On a motion to suppress, the burden of proving the search was lawful is on the State. OCGA 17-5-30
. See State v. Slaughter, 252 Ga. 435
, 438 (315 SE2d 865
). An appellate court reviewing a trial court's order concerning a motion to suppress evidence must construe the evidence most favorably to the upholding of the trial court's findings and judgment. Tate v. State, 264 Ga. 53
, 54 (440 SE2d 646
), citing Anderson v. State, 133 Ga. App. 45
, 47 (209 SE2d 665
). Where the evidence is uncontroverted and no question regarding the credibility of witnesses is presented, the trial court's application of the law to undisputed facts is subject to de novo review. Vansant v. State, 264 Ga. 319 (443 SE2d 474)
. Accordingly, we will conduct a de novo review of the trial court's ruling, construing all evidence in favor of the judgment to suppress the evidence.

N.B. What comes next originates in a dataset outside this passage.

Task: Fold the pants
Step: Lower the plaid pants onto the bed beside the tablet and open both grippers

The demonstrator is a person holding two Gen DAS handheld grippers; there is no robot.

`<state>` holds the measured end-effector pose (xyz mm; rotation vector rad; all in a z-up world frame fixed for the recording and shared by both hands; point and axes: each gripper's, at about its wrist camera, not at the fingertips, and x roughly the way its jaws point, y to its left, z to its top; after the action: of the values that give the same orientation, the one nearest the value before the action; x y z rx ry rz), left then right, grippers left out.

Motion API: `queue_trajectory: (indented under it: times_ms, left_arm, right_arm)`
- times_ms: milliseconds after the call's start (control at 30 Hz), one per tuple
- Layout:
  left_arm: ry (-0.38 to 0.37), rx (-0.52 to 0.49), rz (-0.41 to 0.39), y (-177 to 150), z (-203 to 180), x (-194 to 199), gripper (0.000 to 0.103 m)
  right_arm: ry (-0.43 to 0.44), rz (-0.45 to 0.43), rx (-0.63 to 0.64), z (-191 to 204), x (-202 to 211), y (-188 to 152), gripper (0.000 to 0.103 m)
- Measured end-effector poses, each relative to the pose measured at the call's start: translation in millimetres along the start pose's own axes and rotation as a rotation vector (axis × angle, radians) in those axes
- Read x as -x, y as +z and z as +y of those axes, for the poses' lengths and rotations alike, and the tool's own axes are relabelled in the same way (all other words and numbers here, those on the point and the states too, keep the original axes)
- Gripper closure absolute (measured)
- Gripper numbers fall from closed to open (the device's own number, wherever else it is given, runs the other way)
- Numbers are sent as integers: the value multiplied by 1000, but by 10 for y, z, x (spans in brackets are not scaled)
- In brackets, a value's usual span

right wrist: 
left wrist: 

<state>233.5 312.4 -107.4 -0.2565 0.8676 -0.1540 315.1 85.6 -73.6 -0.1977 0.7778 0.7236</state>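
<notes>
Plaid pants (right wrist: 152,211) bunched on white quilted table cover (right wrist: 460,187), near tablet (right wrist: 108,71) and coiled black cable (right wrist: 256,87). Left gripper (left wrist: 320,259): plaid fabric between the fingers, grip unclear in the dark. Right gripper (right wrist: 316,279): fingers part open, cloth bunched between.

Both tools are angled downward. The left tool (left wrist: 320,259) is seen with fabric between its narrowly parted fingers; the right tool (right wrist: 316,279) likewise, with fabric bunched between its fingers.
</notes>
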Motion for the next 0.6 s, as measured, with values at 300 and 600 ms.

The evidence presented at the hearing on the motion consisted solely of testimony from police officers Lewis and Gray. Their testimony indicates that these officers and at least two other officers were checking the area around an apartment building in Columbus, Georgia for drug activities, but they were not responding to specific complaints about ongoing drug activities. Instead, both officers testified that their sergeant told them that because complaints of drug activity in the area had been received, they should check out the area. Consequently, no less than four officers in at least two police cars went to the area. When they arrived, they saw and then approached three black men who were standing on the corner near an apartment complex. Officer Gray asked appellee whether he lived in the apartments and why he was there. Not satisfied with appellee's responses, Gray demanded that appellee take his hand out of his pocket and then patted down appellee. Feeling a hard, pen-sized object in his back pocket, Gray pulled the object out of appellee's pocket and discovered it was a crack pipe with cocaine residue. Neither additional contraband nor weapons were found on appellee's person.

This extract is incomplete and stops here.